*Problem:* The whole of the material needs to be repeated exactly, line for line.

*Information provided:*
◇ ◇ ◇
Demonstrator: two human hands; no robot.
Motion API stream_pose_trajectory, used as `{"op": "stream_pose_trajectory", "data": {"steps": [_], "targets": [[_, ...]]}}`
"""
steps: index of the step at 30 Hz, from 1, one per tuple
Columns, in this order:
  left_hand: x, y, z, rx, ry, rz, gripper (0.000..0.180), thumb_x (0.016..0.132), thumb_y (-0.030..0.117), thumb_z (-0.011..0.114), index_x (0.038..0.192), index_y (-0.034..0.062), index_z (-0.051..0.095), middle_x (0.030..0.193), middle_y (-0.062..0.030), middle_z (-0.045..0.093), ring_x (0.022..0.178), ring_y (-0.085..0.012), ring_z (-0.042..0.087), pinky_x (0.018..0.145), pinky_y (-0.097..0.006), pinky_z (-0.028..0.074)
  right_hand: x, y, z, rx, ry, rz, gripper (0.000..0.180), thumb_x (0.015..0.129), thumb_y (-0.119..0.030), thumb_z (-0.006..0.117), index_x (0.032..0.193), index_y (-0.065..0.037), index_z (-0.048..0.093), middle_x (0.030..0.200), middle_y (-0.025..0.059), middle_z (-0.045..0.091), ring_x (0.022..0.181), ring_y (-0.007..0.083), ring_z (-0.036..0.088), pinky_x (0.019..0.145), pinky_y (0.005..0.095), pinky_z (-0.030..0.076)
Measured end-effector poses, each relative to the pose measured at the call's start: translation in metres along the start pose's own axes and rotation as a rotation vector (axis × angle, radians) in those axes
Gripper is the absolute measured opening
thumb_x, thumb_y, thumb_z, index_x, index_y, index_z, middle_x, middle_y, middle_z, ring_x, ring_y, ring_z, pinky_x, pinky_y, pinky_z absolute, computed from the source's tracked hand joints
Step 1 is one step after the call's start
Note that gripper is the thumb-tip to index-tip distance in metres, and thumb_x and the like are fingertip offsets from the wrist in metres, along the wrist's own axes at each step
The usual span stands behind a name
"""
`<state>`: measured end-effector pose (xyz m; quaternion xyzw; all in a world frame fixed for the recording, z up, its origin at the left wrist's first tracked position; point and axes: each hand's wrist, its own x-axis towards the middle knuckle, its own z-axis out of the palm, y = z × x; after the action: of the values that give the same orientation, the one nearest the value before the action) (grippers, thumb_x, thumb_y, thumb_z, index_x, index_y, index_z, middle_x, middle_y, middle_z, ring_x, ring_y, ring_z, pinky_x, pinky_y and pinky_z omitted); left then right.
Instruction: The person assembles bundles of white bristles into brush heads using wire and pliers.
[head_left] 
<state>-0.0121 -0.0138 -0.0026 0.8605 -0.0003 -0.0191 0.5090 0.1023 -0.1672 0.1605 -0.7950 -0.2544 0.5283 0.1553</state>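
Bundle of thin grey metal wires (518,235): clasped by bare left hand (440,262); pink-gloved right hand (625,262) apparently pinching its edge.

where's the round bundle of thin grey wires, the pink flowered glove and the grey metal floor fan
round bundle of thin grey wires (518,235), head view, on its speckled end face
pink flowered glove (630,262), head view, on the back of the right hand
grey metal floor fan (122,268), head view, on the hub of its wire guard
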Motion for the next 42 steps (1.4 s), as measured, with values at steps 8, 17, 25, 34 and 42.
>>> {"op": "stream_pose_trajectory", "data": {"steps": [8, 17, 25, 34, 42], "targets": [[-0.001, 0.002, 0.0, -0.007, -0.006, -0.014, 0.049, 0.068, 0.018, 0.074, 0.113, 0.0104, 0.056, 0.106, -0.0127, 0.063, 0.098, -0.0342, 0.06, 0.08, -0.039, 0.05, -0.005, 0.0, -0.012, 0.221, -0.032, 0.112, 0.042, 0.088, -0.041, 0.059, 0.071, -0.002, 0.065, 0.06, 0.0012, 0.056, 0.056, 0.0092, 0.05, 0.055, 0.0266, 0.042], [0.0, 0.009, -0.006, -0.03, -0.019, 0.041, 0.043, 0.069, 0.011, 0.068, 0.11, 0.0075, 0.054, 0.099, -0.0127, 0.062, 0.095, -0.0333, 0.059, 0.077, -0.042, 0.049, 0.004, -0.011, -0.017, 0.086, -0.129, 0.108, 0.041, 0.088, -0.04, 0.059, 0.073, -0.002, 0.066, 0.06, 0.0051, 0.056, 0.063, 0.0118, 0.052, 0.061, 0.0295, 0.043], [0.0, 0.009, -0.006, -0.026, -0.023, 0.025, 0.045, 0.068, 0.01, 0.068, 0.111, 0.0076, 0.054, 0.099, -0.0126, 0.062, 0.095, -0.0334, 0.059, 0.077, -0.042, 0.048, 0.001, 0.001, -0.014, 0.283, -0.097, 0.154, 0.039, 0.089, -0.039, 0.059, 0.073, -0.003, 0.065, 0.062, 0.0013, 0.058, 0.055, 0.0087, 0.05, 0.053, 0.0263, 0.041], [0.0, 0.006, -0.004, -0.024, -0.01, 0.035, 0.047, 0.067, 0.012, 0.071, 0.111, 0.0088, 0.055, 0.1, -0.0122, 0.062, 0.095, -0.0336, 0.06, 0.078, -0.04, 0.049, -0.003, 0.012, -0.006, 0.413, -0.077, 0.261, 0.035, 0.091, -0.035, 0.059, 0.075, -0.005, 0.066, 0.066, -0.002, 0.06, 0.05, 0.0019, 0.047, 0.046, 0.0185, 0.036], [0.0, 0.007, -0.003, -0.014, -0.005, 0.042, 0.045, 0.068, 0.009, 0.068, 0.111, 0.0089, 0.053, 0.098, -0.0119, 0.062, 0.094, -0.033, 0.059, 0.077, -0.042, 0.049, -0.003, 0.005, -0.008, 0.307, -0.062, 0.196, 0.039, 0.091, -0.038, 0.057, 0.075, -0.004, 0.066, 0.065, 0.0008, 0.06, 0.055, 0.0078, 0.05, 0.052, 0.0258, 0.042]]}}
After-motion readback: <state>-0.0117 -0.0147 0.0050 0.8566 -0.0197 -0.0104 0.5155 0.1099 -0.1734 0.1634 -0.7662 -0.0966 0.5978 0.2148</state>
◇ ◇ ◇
*Solution for this exercise:*
Demonstrator: two human hands; no robot.
Motion API stream_pose_trajectory, used as `{"op": "stream_pose_trajectory", "data": {"steps": [_], "targets": [[_, ...]]}}`
"""
steps: index of the step at 30 Hz, from 1, one per tuple
Columns, in this order:
  left_hand: x, y, z, rx, ry, rz, gripper (0.000..0.180), thumb_x (0.016..0.132), thumb_y (-0.030..0.117), thumb_z (-0.011..0.114), index_x (0.038..0.192), index_y (-0.034..0.062), index_z (-0.051..0.095), middle_x (0.030..0.193), middle_y (-0.062..0.030), middle_z (-0.045..0.093), ring_x (0.022..0.178), ring_y (-0.085..0.012), ring_z (-0.042..0.087), pinky_x (0.018..0.145), pinky_y (-0.097..0.006), pinky_z (-0.028..0.074)
  right_hand: x, y, z, rx, ry, rz, gripper (0.000..0.180), thumb_x (0.015..0.129), thumb_y (-0.119..0.030), thumb_z (-0.006..0.117), index_x (0.032..0.193), index_y (-0.065..0.037), index_z (-0.048..0.093), middle_x (0.030..0.200), middle_y (-0.025..0.059), middle_z (-0.045..0.091), ring_x (0.022..0.181), ring_y (-0.007..0.083), ring_z (-0.036..0.088), pinky_x (0.019..0.145), pinky_y (0.005..0.095), pinky_z (-0.030..0.076)
Measured end-effector poses, each relative to the pose measured at the call's start: translation in metres along the start pose's own axes and rotation as a rotation vector (axis × angle, radians) in those axes
Gripper is the absolute measured opening
thumb_x, thumb_y, thumb_z, index_x, index_y, index_z, middle_x, middle_y, middle_z, ring_x, ring_y, ring_z, pinky_x, pinky_y, pinky_z absolute, computed from the source's tracked hand joints
Step 1 is one step after the call's start
Note that gripper is the thumb-tip to index-tip distance in metres, and thumb_x and the like are fingertip offsets from the wrist in metres, along the wrist's own axes at each step
The usual span stands behind a name
"""
`<state>`: measured end-effector pose (xyz m; quaternion xyzw; all in a world frame fixed for the recording, z up, its origin at the left wrist's first tracked position; point and axes: each hand's wrist, its own x-axis towards the middle knuckle, its own z-axis out of the palm, y = z × x; after the action: of the values that give the same orientation, the one nearest the value before the action) (grippers, thumb_x, thumb_y, thumb_z, index_x, index_y, index_z, middle_x, middle_y, middle_z, ring_x, ring_y, ring_z, pinky_x, pinky_y and pinky_z omitted); left then right.
Instruction: The person assembles bundles of white bristles into brush heads using wire and pliers.
[head_left] 
<state>-0.0121 -0.0138 -0.0026 0.8605 -0.0003 -0.0191 0.5090 0.1023 -0.1672 0.1605 -0.7950 -0.2544 0.5283 0.1553</state>
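Bundle of thin grey metal wires (518,235): clasped by bare left hand (440,262); pink-gloved right hand (625,262) apparently pinching its edge.

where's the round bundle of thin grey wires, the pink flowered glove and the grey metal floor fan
round bundle of thin grey wires (518,235), head view, on its speckled end face
pink flowered glove (630,262), head view, on the back of the right hand
grey metal floor fan (122,268), head view, on the hub of its wire guard
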Motion for the next 42 steps (1.4 s), as measured, with values at steps 8, 17, 25, 34 and 42.
>>> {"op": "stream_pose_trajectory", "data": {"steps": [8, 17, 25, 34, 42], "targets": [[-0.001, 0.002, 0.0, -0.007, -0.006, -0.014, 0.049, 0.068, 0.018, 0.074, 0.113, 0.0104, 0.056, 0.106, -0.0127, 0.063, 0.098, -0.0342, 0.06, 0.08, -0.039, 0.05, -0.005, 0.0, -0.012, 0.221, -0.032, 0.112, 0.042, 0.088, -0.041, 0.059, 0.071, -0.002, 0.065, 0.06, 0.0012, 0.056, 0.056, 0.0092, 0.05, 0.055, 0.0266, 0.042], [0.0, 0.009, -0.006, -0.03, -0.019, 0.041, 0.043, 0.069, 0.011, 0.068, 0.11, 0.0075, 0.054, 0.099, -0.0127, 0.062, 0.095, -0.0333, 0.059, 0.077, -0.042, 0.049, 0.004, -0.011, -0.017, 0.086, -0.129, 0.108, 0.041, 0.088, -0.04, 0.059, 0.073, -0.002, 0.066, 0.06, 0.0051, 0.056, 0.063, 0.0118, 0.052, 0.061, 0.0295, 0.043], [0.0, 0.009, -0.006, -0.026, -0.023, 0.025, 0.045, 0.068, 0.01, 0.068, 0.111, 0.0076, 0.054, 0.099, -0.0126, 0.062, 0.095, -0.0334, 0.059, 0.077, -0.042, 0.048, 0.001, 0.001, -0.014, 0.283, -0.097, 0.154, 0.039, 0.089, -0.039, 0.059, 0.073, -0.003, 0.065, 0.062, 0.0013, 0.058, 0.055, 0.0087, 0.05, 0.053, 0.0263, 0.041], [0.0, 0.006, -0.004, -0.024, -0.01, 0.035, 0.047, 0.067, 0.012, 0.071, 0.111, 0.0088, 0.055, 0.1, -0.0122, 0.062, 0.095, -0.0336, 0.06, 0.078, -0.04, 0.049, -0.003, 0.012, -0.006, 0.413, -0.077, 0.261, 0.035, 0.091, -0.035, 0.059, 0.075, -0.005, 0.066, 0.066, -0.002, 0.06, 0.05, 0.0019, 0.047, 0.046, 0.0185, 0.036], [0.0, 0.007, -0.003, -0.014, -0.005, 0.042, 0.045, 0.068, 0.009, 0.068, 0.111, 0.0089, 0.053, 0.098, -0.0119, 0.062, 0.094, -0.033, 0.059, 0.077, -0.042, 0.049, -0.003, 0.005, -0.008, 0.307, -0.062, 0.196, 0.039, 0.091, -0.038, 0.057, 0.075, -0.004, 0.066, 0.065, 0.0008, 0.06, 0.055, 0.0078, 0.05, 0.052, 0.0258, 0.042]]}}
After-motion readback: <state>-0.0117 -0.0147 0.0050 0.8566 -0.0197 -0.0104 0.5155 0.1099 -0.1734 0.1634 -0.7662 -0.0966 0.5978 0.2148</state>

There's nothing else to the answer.